The Virus, Suffering, and Sacrifice

Charles Ashbach, Karen Fraley, Paul Koehler, and James Poulton are all senior faculty members of the International Psychotherapy Institute (IPI), based in Washington, DC.

Their new work, Suffering and Sacrifice in the Clinical Encounter, offers a new paradigm for understanding the impasses and failures in the psychotherapy process for patients entrenched in self-blaming and masochistic patterns of behaviour

In our book we offer a theoretical matrix in which particular types of especially intense resistance emerge as the result of traumatic loss in the subject’s earliest and most vulnerable phases of development. Freud, in Mourning and Melancholia, demonstrated how the experience of traumatic object loss leads to radical psychic splitting with the paradoxical development of a delusional, all-good object of perfection and gratification as well as an all-bad figure of frustration and abandonment. The all-good figure is possessed by the subject and is a guarantee that love will not be extinguished while the all-bad figure contains the projected hate, failure and violence, thus assuring the subject that the threat is outside the self.

The traumatically resistant patient is terrified and confused by the divided nature of the core-self and feels from the passive side a helpless subjugation to the ideal object of power and omnipotence, what we term as the god-object of the idealised superego. From the aggressive side we discern a generally repressed figure of violence, bitterness and vengeance that seeks to re-locate its guilt, shame and responsibility into innocent but helpless objects best described as scapegoat surrogates. In 1907 Freud identified a type of regressed patient as retreating into a psychic stance with the adoption of a type of “private religion” wherein he sought to replace the working-through core of analysis with a supplicating process of sacrifice and misery as the means of gaining forgiveness of his sins and crimes and the reinstatement of a perfect union with the furious but omnipotent god-object, in other words, the narcissistically transformed superego.

Applying this model of the traumatised, individual patient to our understanding of the social field emerging as the world comes to terms with the catastrophic pandemic of COVID-19, we can see the way that regressed collectives utilise splitting, violence and sacrificial scapegoating in order to flee the demands of reality-testing on the one side and to avoid the unbearable pain and psychotic anxiety of imagining that they are the responsible party for causing this plague to descend on their families and their land. Human societies throughout history have reacted to such occurrences through the attribution of agency and causality to the vagaries of divine will.

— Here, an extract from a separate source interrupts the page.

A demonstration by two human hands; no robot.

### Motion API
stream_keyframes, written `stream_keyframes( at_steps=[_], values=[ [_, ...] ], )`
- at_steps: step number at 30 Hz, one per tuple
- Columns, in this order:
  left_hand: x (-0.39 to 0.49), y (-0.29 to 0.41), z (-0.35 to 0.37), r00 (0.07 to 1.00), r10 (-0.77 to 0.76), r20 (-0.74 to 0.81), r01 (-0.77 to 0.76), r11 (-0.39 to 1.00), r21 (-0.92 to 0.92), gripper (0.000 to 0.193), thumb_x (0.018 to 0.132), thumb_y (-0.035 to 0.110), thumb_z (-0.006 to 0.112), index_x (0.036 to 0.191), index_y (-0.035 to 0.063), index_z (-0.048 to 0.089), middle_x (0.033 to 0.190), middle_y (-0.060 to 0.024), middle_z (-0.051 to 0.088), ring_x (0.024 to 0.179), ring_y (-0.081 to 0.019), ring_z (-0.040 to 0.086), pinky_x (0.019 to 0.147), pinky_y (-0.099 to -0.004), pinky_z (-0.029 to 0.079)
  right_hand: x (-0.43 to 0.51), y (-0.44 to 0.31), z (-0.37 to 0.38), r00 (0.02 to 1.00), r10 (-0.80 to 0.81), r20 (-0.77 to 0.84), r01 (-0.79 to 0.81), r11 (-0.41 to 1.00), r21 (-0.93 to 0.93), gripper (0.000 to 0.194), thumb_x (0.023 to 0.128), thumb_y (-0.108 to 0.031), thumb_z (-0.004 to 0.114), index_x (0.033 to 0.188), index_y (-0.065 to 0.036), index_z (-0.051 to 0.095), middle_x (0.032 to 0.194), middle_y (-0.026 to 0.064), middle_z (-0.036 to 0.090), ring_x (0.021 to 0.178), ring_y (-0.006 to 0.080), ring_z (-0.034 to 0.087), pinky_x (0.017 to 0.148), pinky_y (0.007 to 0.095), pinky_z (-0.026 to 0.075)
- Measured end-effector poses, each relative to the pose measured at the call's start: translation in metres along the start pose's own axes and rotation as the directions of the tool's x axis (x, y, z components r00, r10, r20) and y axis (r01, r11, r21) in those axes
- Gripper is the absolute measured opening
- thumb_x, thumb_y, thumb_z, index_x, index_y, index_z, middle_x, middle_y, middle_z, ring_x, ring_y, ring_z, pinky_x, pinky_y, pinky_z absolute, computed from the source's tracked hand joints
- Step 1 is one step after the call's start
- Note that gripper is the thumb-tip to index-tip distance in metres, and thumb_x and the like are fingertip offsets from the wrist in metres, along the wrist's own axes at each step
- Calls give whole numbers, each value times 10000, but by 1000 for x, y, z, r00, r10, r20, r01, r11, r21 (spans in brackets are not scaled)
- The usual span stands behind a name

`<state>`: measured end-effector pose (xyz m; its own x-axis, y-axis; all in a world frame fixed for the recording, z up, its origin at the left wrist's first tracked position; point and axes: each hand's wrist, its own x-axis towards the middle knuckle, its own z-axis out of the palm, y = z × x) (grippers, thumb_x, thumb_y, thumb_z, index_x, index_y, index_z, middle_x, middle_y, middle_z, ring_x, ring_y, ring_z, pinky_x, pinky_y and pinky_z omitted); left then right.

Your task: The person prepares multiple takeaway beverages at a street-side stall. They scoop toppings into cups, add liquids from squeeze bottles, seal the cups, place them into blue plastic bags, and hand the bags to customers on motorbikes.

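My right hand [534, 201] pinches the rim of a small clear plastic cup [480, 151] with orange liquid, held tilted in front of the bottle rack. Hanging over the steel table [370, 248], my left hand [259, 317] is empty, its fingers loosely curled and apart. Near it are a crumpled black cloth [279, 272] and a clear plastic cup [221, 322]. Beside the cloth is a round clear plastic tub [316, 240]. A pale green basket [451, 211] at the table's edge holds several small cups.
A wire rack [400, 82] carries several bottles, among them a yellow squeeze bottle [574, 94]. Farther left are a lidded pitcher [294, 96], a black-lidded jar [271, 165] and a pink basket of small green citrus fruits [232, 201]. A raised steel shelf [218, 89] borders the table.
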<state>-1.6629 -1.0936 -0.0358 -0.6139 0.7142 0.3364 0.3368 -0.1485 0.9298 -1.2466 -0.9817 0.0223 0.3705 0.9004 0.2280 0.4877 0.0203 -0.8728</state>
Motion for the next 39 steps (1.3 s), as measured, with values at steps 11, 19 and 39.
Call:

In Oedipus Rex the citizens of Thebes suffer from a plague associated with some great moral outrage or spiritual “pollution”. Oedipus seeks to solve the crime behind the plague and ultimately, to his horror and shame comes to realize that he is the agent that has transgressed the sacred order through his sins of parricide and incest. Jocasta’s suicide and his self-mutilated blinding are seen as satisfying a divine demand for retribution and the city is released from its suffering.

Fornari, in The Psychoanalysis of War, identifies the defensive mechanism of the “paranoid elaboration of mourning” as central for the understanding of the ways in which collectives relieve themselves of the guilt, blame and shame associated with catastrophes of loss, failure and crisis. The pandemic/plague descends upon every nation in the world, imposing its “will” and revealing the limitations of human power. Rejection of such limits forced by the activation of human terror and grandiose narcissism causes many groups to seek to impose their “will” on the omnipotence of nature. It is this “paranoid elaboration” that reveals the madness lurking under the denial and delusion of certain groups or societies. Here we have a foreshadowing of the growing crisis of climate change and the way in which the world, as a global community will have to come together to fend off a crisis many times more complex and catastrophic than this virus and pandemic.

In the present circumstances with (at the time of writing) 5,400,000 cases of infestation and over 345,000 deaths, the societies of the world seek to find a scientific answer to the pandemic while at the same time regressive elements within many societies seek to find scapegoats (pharmakos in Greek) to offer up on the “altar” of public and political opinion. In the United States especially, we see the regressive search for some omnipotent force, a miraculous vaccine or the use of hatred and vilification of China as the means to assuage its guilt and justify its vindictiveness. We see the use of scapegoats: “Chinese scientists” that allegedly released the virus on the world; the brute indifference of offering up the aged, the poor and the dispossessed as a necessary “cost” in order to re-start our economy, or the governmental indifference to healthcare providers who are not supplied with adequate protection as a kind of “human sacrifice”, an offering to an unknown divine figure behind the present scourge.

The psychic and emotional battle is being waged between regressive, primitive forces that seek to use sacrifice as a form of magic to quell the “evil spirits” that they feel, unconsciously, at work in the world and a progressive, scientific and humanistic impulse that seeks to accept the order of reality-testing as we restructure and re-start social and economic activity with the affirmation of the value of life and the importance of human empathy and consciousness. What Camus says on the last page of The Plague is especially apropos: “What we learn in times of pestilence [is] that there are more things to admire in men than to despise.”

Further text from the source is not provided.